* _Requirement_:
Reproduce the listing below as it stands. Leave out each image.

* _Input data_:
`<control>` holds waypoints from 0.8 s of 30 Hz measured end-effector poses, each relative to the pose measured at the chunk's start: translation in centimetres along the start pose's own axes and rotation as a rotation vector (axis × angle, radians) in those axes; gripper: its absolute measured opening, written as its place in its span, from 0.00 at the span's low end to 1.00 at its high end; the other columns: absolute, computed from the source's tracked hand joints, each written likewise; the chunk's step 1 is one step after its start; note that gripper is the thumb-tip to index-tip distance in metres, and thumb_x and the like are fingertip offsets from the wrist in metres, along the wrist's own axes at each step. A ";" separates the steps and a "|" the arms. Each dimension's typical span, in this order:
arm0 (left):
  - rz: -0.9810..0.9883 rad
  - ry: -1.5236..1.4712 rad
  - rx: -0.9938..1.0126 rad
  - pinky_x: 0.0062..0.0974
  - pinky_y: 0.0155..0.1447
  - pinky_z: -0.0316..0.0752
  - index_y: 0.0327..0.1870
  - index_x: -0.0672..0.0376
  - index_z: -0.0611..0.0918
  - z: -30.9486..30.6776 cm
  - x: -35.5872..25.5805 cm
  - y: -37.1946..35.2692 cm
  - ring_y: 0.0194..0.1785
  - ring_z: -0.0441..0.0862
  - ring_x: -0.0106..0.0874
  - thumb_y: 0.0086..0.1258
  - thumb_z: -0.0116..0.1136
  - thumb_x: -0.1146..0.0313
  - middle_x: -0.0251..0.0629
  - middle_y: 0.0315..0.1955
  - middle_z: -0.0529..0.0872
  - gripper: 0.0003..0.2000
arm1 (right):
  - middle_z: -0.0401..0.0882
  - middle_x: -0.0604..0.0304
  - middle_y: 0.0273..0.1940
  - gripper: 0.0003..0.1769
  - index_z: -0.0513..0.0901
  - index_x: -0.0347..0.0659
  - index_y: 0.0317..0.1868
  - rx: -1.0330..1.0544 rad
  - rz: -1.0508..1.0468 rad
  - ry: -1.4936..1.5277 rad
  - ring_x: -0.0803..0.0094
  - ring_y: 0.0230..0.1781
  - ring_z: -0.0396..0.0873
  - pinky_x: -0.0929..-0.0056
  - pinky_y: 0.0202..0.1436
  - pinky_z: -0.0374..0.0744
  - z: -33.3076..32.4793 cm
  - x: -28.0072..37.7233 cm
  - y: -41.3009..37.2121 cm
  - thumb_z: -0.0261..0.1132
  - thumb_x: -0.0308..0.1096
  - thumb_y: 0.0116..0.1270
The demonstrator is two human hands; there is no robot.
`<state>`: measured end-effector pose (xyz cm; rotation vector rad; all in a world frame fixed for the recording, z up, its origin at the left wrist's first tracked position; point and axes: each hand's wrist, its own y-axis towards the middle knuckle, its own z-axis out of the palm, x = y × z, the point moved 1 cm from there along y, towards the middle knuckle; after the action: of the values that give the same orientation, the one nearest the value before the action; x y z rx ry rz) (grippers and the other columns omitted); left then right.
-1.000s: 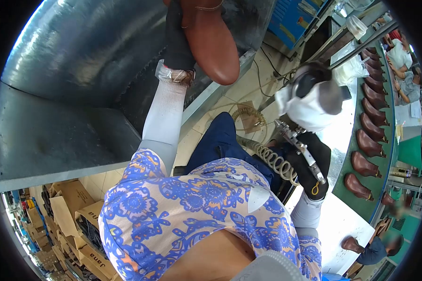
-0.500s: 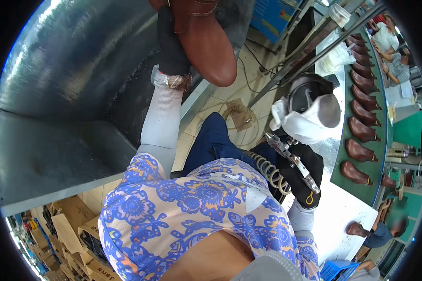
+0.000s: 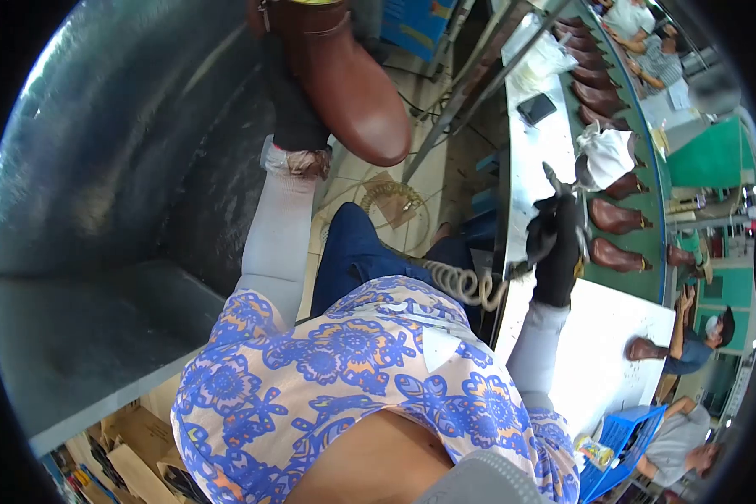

* _Result below_:
`<control>` holds waypoints from 0.8 s of 30 Hz measured end-effector poses, each relative to the pose measured at the chunk's start: translation in centimetres along the start pose's own axes and rotation as a rotation vector (axis × angle, radians) in those axes; gripper: its absolute measured opening, written as its place in its span, from 0.00 at the span's low end to 1.00 at its high end; the other columns: absolute, computed from the source's tracked hand joints, each written likewise; the chunk's step 1 is one step after its start; note that gripper is the thumb-tip to index-tip distance in metres, and thumb_x and the like are fingertip offsets from the wrist in metres, along the wrist's own axes at each step. A ";" separates the steps and a "|" the arms. Each dimension's typical span, in this order:
arm0 (left):
  - rz: -0.9810..0.9883 rad
  - ry: -1.5236..1.4712 rad
  - rx: -0.9938..1.0126 rad
  - pinky_x: 0.0062..0.0974
  - pinky_y: 0.0155..0.1447
  - pinky_z: -0.0316..0.0752
  - index_y: 0.0327..0.1870
  - index_x: -0.0672..0.0376
  - index_z: -0.0611..0.0918
  - z: -30.9486..30.6776 cm
  - x: -35.5872..25.5805 cm
  - y: -37.1946..35.2692 cm
  - ring_y: 0.0194..0.1785
  - ring_z: -0.0441..0.0862
  - ring_x: -0.0106..0.0874
  - thumb_y: 0.0086..0.1258
  - thumb_z: -0.0116..0.1136
  - thumb_x: -0.1146..0.0313
  - middle_x: -0.0251..0.0629
  - middle_y: 0.0315..0.1955
  - middle_z: -0.0529..0.0872
  - gripper: 0.0003..0.2000
arm1 (right):
  - middle_z: -0.0401..0.0882
  - middle_x: -0.0604..0.0304
  - middle_y: 0.0273..0.1940
  - gripper: 0.0003..0.1769
  - index_z: -0.0513..0.0901
  - index_x: -0.0347..0.0659
  - index_y: 0.0317..0.1868
  - rx: -1.0330..1.0544 rad
  - rz: -1.0508..1.0468 rad
  - ry: -1.4936..1.5277 rad
  - ring_x: -0.0803..0.0094
  - ring_y: 0.0230..0.1781
  - ring_z: -0.0396..0.0873
  - pinky_x: -0.0929..-0.0056
  - pinky_y: 0.0202..0.1436
  - pinky_z: -0.0374..0.0744
  - z: -33.3076..32.4793 cm
  - x: -28.0072..37.7233 cm
  - y: -41.3009..37.2121 cm
  - thumb_z: -0.0261..0.1132
  - thumb_x: -0.0308..0.1096
  - thumb_y: 0.0116..0.1270
The demonstrator is two human hands; there is no robot.
`<state>`: measured end-effector pose (xyz cm; rotation vector rad; all in a world frame fixed for the recording, z up, its origin at the left wrist's first tracked position; point and axes: each hand's wrist, its own y-axis towards the middle knuckle, its own z-axis out of the palm, x = y × z, the point moved 1 cm from there along y, towards the middle knuckle; after the action: of the values that give the same orientation, the one nearest the value before the action; x y z rx ry rz) (grippers and the other columns omitted); left then right.
-1.000s: 
-0.500s: 
+0.000s: 

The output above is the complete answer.